Could you find every line in the records below that contains the word "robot" and copy it?

"""

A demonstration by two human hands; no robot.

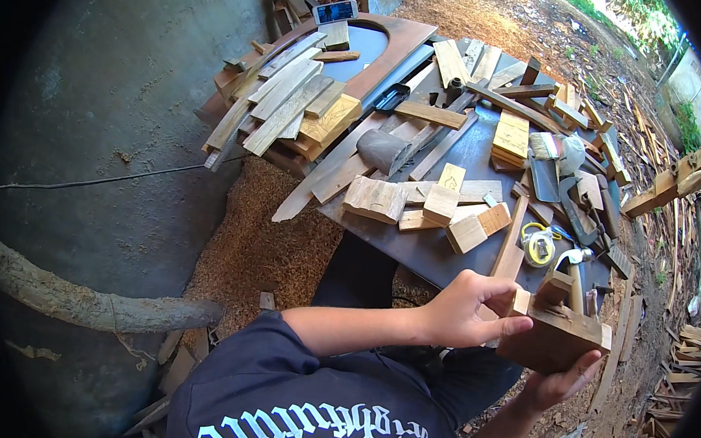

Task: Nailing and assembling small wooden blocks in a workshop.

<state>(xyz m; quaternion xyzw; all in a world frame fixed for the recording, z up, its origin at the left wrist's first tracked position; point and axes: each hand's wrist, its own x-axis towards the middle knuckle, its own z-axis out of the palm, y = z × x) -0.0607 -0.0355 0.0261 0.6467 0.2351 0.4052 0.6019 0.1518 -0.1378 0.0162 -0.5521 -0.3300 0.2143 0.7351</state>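
Observation:
My left hand (472,311) is closed, with a small pale wood block (520,302) between its thumb and fingers. That piece sits against the upper left edge of a dark brown wooden block (546,342), though I cannot tell whether the two are joined. A short wooden piece (554,288) stands up from the dark block's top. From below and the right, my right hand (560,385) grips the dark block; part of its fingers is hidden behind it. Just beyond, a hammer (575,282) and a yellow-and-clear tape measure (538,246) lie on the table.
The dark table (404,250) carries wood blocks (375,199), pale boards (289,109), a handsaw (579,211) and a brush (545,145). A phone (335,12) stands at the back. A log (100,305) juts in at left. Wood shavings (254,246) cover the ground.

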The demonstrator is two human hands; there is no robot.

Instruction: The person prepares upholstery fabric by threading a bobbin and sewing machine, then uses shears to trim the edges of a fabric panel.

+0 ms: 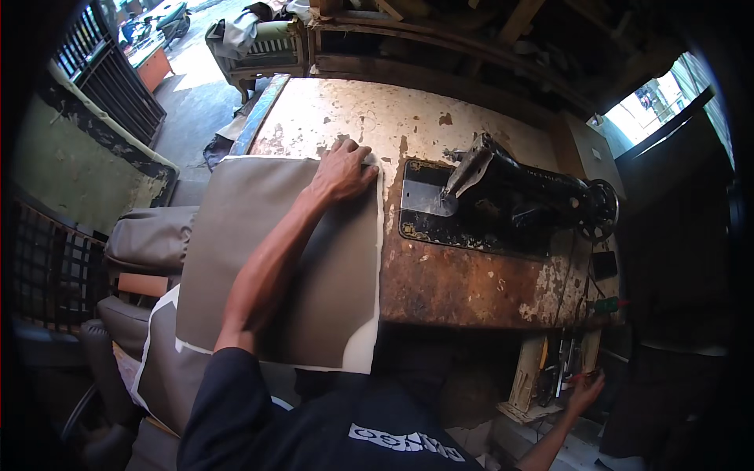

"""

Exercise output
A demonstration by two human hands; no robot.
The demonstrator is two human hands; there is no robot.

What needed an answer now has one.